Each line of the entries that contains the word "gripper" adds one. Reply with the resulting number only.

INPUT DATA =>
# # # # #

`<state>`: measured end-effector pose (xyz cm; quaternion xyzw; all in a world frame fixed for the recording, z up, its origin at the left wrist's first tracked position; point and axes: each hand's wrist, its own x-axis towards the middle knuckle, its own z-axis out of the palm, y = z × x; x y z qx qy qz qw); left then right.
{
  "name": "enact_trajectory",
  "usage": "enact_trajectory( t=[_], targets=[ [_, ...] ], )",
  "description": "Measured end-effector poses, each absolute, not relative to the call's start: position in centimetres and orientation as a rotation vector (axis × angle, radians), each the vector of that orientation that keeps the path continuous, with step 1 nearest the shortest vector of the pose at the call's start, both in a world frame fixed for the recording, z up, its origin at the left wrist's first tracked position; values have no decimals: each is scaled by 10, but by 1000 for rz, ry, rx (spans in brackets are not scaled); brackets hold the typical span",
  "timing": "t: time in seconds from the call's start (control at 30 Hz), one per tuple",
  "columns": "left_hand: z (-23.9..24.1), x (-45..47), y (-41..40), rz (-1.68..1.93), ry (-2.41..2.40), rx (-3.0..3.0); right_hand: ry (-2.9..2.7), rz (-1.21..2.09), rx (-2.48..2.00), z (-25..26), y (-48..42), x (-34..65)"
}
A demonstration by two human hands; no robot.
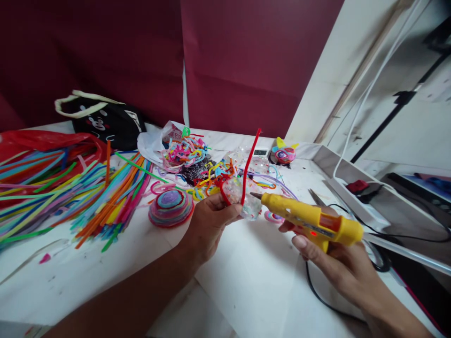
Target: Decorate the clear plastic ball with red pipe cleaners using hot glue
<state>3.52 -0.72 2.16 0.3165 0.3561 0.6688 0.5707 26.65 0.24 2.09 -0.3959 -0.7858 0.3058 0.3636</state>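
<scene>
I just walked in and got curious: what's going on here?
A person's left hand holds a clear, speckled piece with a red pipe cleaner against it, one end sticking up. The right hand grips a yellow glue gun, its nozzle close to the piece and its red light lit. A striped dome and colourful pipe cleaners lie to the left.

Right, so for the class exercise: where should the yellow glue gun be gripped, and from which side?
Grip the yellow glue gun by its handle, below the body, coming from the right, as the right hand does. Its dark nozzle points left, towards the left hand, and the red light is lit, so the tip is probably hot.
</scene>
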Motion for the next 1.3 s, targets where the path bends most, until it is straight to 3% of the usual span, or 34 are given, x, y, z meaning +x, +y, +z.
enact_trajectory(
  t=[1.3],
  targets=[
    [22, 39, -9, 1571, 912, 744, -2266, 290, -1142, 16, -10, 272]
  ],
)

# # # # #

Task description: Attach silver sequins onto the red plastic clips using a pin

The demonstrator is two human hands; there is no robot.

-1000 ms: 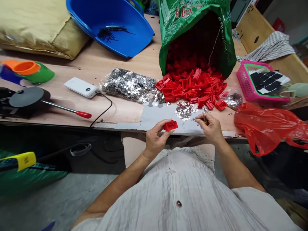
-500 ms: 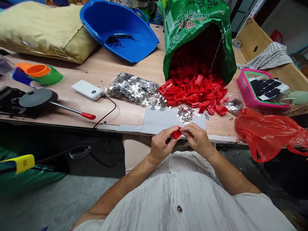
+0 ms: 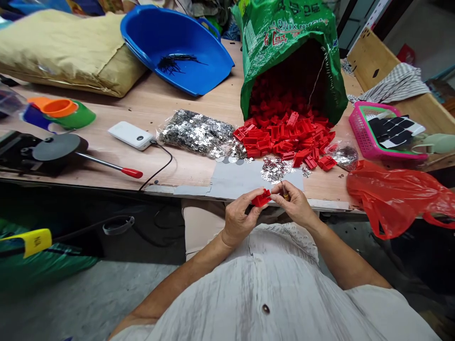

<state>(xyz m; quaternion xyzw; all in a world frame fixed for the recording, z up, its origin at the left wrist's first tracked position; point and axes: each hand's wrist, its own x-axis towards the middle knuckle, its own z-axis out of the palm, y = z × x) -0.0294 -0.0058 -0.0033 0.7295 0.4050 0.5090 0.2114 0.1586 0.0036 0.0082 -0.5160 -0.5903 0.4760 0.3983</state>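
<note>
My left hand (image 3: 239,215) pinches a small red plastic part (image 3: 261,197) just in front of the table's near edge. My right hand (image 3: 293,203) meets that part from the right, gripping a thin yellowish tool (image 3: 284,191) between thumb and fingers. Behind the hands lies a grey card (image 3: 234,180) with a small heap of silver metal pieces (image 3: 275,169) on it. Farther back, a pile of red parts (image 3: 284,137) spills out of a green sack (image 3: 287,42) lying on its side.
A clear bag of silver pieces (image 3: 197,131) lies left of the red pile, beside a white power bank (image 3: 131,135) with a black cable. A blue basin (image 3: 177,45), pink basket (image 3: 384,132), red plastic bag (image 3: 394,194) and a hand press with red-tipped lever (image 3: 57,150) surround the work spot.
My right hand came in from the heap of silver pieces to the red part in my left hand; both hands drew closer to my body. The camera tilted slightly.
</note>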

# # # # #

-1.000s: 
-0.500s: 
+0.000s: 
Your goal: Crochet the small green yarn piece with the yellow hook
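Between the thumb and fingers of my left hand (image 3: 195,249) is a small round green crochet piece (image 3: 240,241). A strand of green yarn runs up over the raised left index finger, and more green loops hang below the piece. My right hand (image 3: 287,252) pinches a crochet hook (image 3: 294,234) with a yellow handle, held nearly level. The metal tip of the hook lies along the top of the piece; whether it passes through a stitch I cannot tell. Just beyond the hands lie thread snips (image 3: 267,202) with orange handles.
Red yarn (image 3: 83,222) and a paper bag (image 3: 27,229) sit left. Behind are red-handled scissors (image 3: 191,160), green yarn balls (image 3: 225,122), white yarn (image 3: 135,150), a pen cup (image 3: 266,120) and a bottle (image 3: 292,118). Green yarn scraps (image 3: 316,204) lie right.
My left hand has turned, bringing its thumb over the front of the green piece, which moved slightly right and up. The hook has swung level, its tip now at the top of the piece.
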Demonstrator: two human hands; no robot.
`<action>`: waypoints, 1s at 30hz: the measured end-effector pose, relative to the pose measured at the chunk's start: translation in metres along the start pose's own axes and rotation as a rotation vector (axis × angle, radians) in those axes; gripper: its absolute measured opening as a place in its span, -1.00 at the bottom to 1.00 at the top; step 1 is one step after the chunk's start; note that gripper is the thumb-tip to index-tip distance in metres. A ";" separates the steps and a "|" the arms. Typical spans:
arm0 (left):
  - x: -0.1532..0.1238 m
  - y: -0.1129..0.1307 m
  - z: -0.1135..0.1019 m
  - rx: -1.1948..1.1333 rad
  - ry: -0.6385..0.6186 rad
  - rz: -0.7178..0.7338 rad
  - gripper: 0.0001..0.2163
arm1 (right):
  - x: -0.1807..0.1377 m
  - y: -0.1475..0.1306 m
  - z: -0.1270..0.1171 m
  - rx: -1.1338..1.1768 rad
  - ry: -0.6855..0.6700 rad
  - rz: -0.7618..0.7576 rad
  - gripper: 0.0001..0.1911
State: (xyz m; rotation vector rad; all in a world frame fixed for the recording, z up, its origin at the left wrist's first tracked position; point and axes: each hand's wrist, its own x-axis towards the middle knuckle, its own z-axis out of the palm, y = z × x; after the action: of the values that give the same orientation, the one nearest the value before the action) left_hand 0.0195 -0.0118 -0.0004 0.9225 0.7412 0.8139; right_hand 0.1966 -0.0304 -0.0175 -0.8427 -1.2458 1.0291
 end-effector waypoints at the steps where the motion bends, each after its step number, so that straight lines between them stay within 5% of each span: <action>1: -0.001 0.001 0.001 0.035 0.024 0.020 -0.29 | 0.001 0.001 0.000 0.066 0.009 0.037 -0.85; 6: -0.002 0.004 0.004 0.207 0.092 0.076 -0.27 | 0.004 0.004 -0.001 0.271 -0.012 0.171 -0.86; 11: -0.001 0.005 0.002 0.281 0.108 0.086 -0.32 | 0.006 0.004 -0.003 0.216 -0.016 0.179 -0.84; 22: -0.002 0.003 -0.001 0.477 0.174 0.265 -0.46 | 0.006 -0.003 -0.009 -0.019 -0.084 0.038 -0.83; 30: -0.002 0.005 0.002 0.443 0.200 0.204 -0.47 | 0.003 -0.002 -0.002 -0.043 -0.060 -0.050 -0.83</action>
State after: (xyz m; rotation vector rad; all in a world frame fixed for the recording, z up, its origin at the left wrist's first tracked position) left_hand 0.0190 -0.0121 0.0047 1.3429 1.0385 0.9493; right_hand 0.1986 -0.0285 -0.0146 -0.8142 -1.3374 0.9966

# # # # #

YOUR SOLUTION => 3